━━━ Task input

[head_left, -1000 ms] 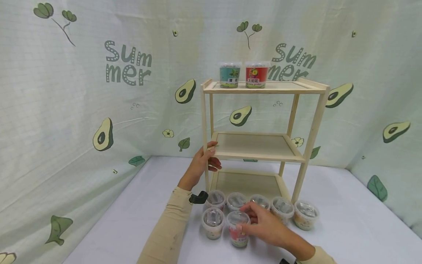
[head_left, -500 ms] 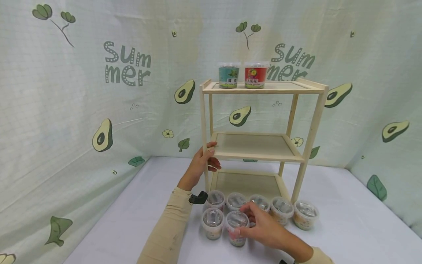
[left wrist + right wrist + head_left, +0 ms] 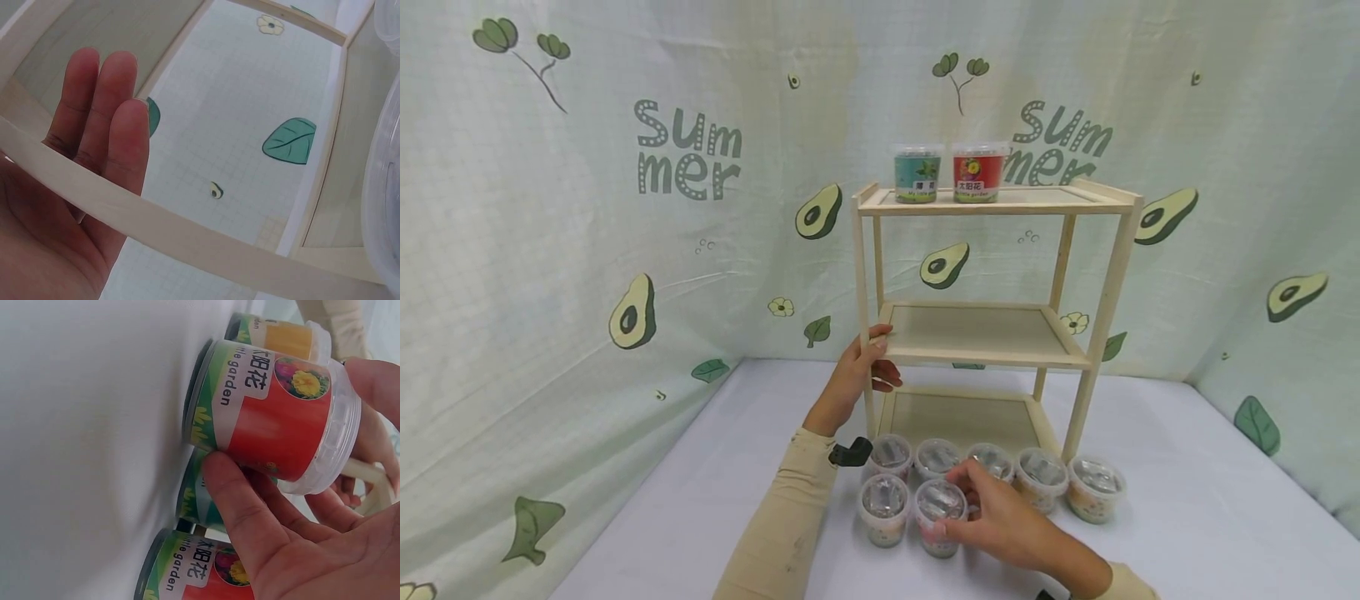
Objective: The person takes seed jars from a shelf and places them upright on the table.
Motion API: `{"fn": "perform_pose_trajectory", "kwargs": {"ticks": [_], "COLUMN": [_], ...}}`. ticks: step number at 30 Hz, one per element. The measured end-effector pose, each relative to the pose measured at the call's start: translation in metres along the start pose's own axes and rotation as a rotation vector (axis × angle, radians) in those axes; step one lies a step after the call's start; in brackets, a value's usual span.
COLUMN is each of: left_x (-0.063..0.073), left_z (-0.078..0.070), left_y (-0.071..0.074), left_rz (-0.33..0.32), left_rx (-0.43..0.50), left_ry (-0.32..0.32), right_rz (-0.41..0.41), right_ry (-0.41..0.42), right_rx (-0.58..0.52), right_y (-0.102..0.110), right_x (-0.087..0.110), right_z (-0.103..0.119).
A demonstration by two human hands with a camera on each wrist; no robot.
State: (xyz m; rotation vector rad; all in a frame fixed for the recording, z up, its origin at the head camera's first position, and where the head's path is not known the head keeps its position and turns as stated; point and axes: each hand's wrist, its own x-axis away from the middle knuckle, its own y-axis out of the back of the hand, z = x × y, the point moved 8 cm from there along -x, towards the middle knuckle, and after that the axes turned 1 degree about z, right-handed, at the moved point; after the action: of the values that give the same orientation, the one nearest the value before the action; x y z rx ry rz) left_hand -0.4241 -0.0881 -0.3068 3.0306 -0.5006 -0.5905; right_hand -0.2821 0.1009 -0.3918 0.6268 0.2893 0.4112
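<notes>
My right hand [image 3: 1003, 518] holds a small plastic tub [image 3: 941, 502] with a clear lid, thumb at its near side and fingers behind. In the right wrist view this tub [image 3: 281, 428] has a red label with flower pictures, and its base is close to the white tabletop. My left hand [image 3: 848, 379] grips the left front post [image 3: 862, 275] of a three-tier wooden shelf [image 3: 985, 358] at middle-board height. In the left wrist view, several fingers [image 3: 128, 147] reach behind that post. Just left of the held tub stands an orange-labelled tub [image 3: 883, 510].
Several lidded tubs line up before the shelf, the rightmost tub [image 3: 1097, 490] beyond its right leg. On the top board stand a teal tub [image 3: 917, 177] and a red tub [image 3: 977, 175]. A printed curtain [image 3: 700, 233] hangs behind the white table [image 3: 715, 467].
The tub in my right hand has tipped slightly, so less of its red label and more glare on its lid show in the head view. My left hand stays on the post.
</notes>
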Motion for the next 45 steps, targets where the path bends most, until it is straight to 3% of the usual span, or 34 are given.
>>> {"fn": "perform_pose_trajectory", "kwargs": {"ticks": [7, 15, 22, 33, 40, 45], "left_x": [0.001, 0.001, 0.0, 0.003, 0.002, 0.0], "left_z": [0.001, -0.001, -0.005, 0.0, 0.0, 0.003], "left_y": [0.001, -0.002, -0.004, -0.002, 0.002, -0.003], "left_rz": [-0.007, 0.002, 0.018, 0.026, 0.003, 0.022], "left_rx": [-0.003, 0.011, 0.052, 0.041, 0.056, 0.047], "left_ry": [0.004, -0.007, -0.033, -0.02, -0.033, -0.011], "right_rz": [0.002, 0.058, 0.103, 0.09, 0.074, 0.035], "right_ry": [0.078, 0.121, 0.105, 0.173, 0.136, 0.117], "right_rx": [0.123, 0.13, 0.156, 0.019, -0.16, -0.174], "right_y": [0.002, 0.005, 0.025, 0.048, 0.064, 0.074], "right_x": [0.002, 0.005, 0.006, 0.007, 0.002, 0.006], "right_z": [0.006, 0.011, 0.017, 0.014, 0.006, -0.004]}}
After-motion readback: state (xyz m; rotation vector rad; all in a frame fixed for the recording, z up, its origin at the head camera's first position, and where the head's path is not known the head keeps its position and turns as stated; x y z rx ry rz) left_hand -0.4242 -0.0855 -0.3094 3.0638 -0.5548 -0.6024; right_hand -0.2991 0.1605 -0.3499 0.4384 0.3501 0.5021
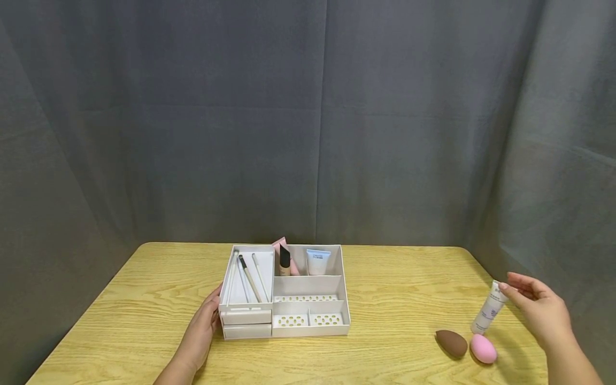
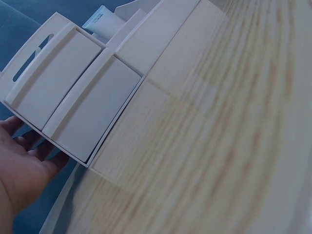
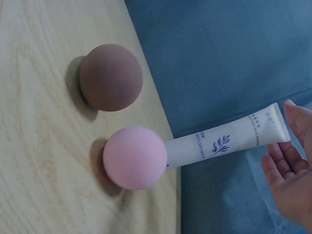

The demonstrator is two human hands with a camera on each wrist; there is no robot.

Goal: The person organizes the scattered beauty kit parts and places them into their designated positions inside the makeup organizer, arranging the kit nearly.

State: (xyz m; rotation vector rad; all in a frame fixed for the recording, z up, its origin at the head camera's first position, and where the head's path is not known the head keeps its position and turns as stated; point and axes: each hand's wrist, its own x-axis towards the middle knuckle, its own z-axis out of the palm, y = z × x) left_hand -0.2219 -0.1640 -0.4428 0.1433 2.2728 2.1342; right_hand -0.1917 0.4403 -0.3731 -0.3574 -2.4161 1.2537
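At the right of the wooden table [image 1: 394, 299]: squeeze tube [image 1: 489, 310] pinched.
Right hand [image 1: 544, 311] grips its crimped end, near pink makeup sponge [image 1: 483, 349]; left hand [image 1: 201, 325], grasping nothing, touches cosmetics organizer [image 1: 308, 287].

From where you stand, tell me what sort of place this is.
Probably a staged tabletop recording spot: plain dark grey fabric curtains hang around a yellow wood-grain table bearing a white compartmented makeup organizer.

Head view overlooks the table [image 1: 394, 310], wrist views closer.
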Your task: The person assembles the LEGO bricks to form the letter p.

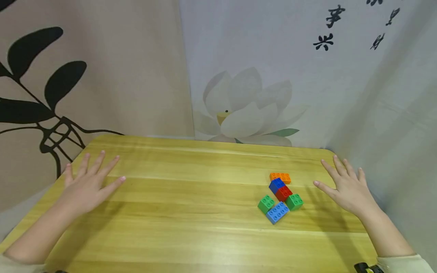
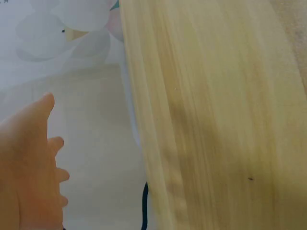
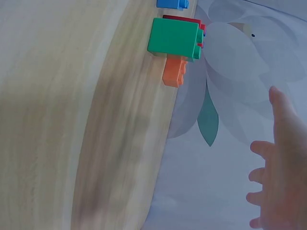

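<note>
Both hands hover over the table with fingers spread and nothing in them. My left hand (image 1: 87, 187) is over the left side, far from the blocks. On the right side, my right hand (image 1: 349, 189) is nearest to a cluster of toy building blocks. In that cluster are an orange block (image 1: 280, 178) at the back, a dark blue block (image 1: 277, 185), a red block (image 1: 283, 193), a green block (image 1: 294, 202) on the right, another green block (image 1: 266, 204) on the left, and a lighter blue block (image 1: 277, 212) in front. The right wrist view shows the orange block (image 3: 173, 72) partly behind a green one (image 3: 173, 38).
The wooden table (image 1: 177, 212) has its far edge against a pale curtain (image 1: 143, 68) printed with a lotus, dark leaves and characters. Another stretch of curtain (image 1: 403, 125) hangs along the right side. A dark strap (image 1: 368, 267) sits by the right sleeve.
</note>
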The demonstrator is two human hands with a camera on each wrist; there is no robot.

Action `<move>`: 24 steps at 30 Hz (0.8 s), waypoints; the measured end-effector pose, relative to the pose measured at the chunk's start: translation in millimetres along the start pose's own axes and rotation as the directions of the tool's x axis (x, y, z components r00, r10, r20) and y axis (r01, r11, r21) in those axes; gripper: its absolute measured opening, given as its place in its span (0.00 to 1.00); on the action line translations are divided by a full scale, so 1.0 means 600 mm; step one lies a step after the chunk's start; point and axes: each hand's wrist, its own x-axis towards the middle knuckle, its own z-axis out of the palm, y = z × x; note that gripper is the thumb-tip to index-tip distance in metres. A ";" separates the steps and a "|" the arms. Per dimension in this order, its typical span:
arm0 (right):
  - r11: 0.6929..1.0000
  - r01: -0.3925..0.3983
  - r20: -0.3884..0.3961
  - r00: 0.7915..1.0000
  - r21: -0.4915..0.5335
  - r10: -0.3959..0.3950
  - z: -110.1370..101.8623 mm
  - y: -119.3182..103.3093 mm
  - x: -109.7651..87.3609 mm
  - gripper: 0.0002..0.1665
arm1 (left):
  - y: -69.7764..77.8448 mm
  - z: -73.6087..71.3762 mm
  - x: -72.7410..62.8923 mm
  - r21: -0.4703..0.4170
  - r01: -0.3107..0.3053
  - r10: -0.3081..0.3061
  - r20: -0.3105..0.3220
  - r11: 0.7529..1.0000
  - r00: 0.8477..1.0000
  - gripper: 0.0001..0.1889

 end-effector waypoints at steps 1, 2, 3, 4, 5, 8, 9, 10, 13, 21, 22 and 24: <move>1.000 0.000 -0.001 1.000 0.000 0.000 0.000 0.000 0.000 0.48 | 0.000 0.000 0.001 -0.001 0.000 0.000 0.000 1.000 1.000 0.38; 1.000 0.000 -0.002 1.000 -0.001 0.000 0.000 0.000 0.000 0.48 | 0.001 0.000 0.001 0.000 0.000 0.000 0.000 1.000 1.000 0.38; 1.000 0.001 -0.003 1.000 -0.002 -0.001 0.001 0.001 0.000 0.48 | 0.002 0.000 0.002 0.001 0.000 0.000 0.002 1.000 1.000 0.38; 1.000 0.002 -0.005 1.000 -0.003 -0.002 0.001 0.000 0.000 0.48 | 0.002 0.000 0.002 0.003 0.000 0.000 0.001 1.000 1.000 0.38; 1.000 0.003 -0.006 1.000 -0.004 -0.003 0.001 0.000 0.000 0.48 | 0.003 0.000 0.003 0.003 0.000 0.000 0.001 1.000 1.000 0.38; 1.000 0.008 -0.010 1.000 -0.006 -0.008 0.002 -0.002 0.000 0.48 | 0.006 0.000 0.003 0.000 0.001 -0.001 0.001 1.000 1.000 0.38; 1.000 0.009 -0.012 1.000 -0.008 -0.009 0.002 -0.003 0.000 0.48 | 0.006 0.001 0.003 0.000 0.001 -0.001 0.002 1.000 1.000 0.38; 1.000 0.011 -0.014 1.000 -0.008 -0.011 0.002 -0.004 -0.001 0.48 | 0.007 0.001 0.003 -0.001 0.002 -0.002 0.000 1.000 1.000 0.38; 1.000 0.015 -0.024 1.000 -0.012 -0.016 0.001 -0.008 -0.003 0.48 | 0.009 0.002 0.002 -0.002 0.006 -0.006 0.000 1.000 1.000 0.38; 0.999 0.034 -0.050 0.998 -0.007 -0.034 -0.005 -0.017 -0.014 0.49 | 0.021 0.000 -0.001 0.003 0.005 -0.005 -0.031 1.000 1.000 0.38; 0.999 0.035 -0.057 0.998 -0.007 -0.036 -0.005 -0.019 -0.016 0.49 | 0.025 0.000 -0.002 0.002 0.003 -0.003 -0.037 1.000 0.999 0.39; 0.999 0.040 -0.074 0.996 -0.002 -0.040 -0.006 -0.023 -0.019 0.49 | 0.033 0.002 -0.006 -0.003 -0.003 0.003 -0.050 1.000 0.999 0.39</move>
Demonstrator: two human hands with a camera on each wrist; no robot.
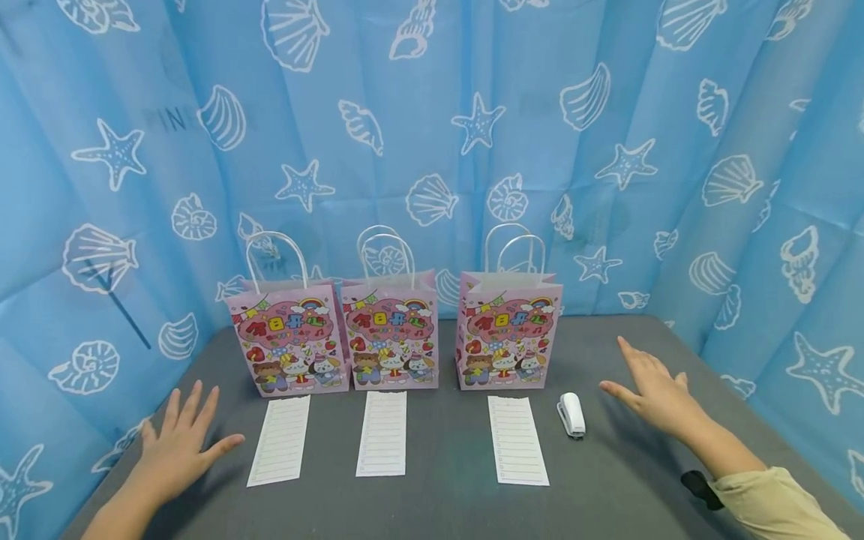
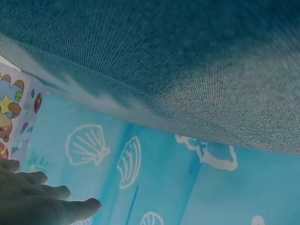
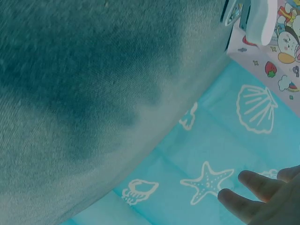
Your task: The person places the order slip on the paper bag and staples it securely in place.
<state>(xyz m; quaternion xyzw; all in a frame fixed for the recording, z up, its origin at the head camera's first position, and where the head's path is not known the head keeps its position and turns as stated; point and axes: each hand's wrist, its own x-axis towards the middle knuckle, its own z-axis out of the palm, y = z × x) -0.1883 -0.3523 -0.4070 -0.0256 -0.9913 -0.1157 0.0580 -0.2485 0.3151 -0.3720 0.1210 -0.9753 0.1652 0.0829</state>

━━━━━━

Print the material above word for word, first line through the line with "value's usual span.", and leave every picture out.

● Your solution
[head_left, -1000 ms] 
[head_left, -500 ms] 
[left wrist + right wrist + head_left, +0 ms] 
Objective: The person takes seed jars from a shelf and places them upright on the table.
Motion API: `{"fn": "perform_pose_trajectory", "kwargs": {"ticks": [_], "COLUMN": [_], ...}}`. ticks: step number at 30 Hz, one per element. The measured end-effector pose, each relative to the pose measured at the call's start: translation in metres along the start pose's own axes and rotation as a rotation vector (axis × angle, radians) in those axes; step one lies a step after the call's start; in brackets, a value's usual span.

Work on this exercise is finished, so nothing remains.